This is the dude that told his sister she looked hot the night of her raping. 
He has the best words, Making Westeros Great Again, one bad script at a time.


----------



## jonesy (May 21, 2019)

George has written an update regarding the last episode:

http://georgerrmartin.com/notablog/2019/05/20/an-ending/


----------



## Ralif Redhammer (May 21, 2019)

"if nothing else, the readers will learn what happened to Jeyne Poole, Lady Stoneheart, Penny and her pig, Skahaz Shavepate, Arianne Martell, Darkstar, Victarion Greyjoy, Ser Garlan the Gallant, Aegon VI"




Okay, some of them I do remember, but still, I can't say I'm burning up at the thought of learning their fates.

"How about this?  I’ll write it. You read it.  Then everyone can make up their own mind, and argue about it on the internet."

Sure, but first you have to write it...



jonesy said:


> George has written an update regarding the last episode:
> http://georgerrmartin.com/notablog/2019/05/20/an-ending/


----------



## lowkey13 (May 21, 2019)

*Deleted by user*


----------



## Sadras (May 21, 2019)

I wonder if in the books Daenerys uses the hotkeys so she doesn't lose as many mutalisks.


----------



## mortwatcher (May 21, 2019)

Sadras said:


> I wonder if in the books Daenerys uses the hotkeys so she doesn't lose as many mutalisks.




1 is fine if you micro it perfectly until the opponent has no units shooting up


----------



## jonesy (May 21, 2019)

So what you're saying is that the dothraki and unsullied had to retreat, because ghost-Snow took out overlord Dany which caused their side to become supply blocked?


----------



## Derren (May 21, 2019)

Zardnaar said:


> One of the most successful monarchies of all time had a 7 elector system.
> 
> It also makes sense in Westeros, how they executed it and who they elected is another matter.
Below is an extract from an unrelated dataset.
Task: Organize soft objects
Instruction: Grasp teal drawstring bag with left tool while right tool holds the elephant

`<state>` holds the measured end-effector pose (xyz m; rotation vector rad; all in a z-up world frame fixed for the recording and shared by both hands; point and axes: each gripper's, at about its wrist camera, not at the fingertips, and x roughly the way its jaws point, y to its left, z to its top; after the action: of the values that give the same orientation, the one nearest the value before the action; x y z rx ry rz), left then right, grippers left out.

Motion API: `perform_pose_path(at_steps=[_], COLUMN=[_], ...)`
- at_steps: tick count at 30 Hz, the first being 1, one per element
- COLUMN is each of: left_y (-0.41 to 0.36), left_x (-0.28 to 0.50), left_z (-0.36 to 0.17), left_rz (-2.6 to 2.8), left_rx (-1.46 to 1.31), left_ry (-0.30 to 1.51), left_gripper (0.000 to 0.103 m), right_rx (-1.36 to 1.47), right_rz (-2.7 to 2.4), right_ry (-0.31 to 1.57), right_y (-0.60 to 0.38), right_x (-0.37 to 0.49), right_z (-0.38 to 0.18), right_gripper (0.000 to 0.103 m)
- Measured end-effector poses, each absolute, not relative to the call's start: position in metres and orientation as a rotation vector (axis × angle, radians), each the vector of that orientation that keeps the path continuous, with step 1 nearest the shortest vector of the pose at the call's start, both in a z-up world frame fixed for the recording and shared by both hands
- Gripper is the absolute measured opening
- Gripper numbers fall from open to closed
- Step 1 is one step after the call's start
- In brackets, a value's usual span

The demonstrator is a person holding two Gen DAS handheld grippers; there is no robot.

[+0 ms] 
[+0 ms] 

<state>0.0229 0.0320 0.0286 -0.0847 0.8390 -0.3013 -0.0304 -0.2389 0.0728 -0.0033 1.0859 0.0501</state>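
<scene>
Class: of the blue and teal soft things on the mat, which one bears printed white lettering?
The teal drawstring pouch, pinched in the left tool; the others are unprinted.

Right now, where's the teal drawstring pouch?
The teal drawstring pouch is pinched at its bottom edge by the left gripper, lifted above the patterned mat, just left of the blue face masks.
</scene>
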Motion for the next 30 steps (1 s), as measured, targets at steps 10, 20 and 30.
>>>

Calling the Holy Roman Empire successful is stretching it quite a bit. Not to mention that it was very unstable, so exactly what they tried to prevent with going for an elective system.


----------



## MarkB (May 21, 2019)

Umbran said:


> You seem to forget one of GRRM's stated purposes in writing the series - to teach genre fans lessons about how things don't work out the way they want them, to specifically defy your narrative expectations.




And these days people have genre expectations based upon tropes established in Game of Thrones. I wonder whether he considers that a success or an irony. Did he break the wheel, or merely forge some new spokes?


----------



## Zardnaar (May 21, 2019)

Derren said:


> Calling the Holy Roman Empire successful is stretching it quite a bit. Not to mention that it was very unstable, so exactly what they tried to prevent with going for an elective system.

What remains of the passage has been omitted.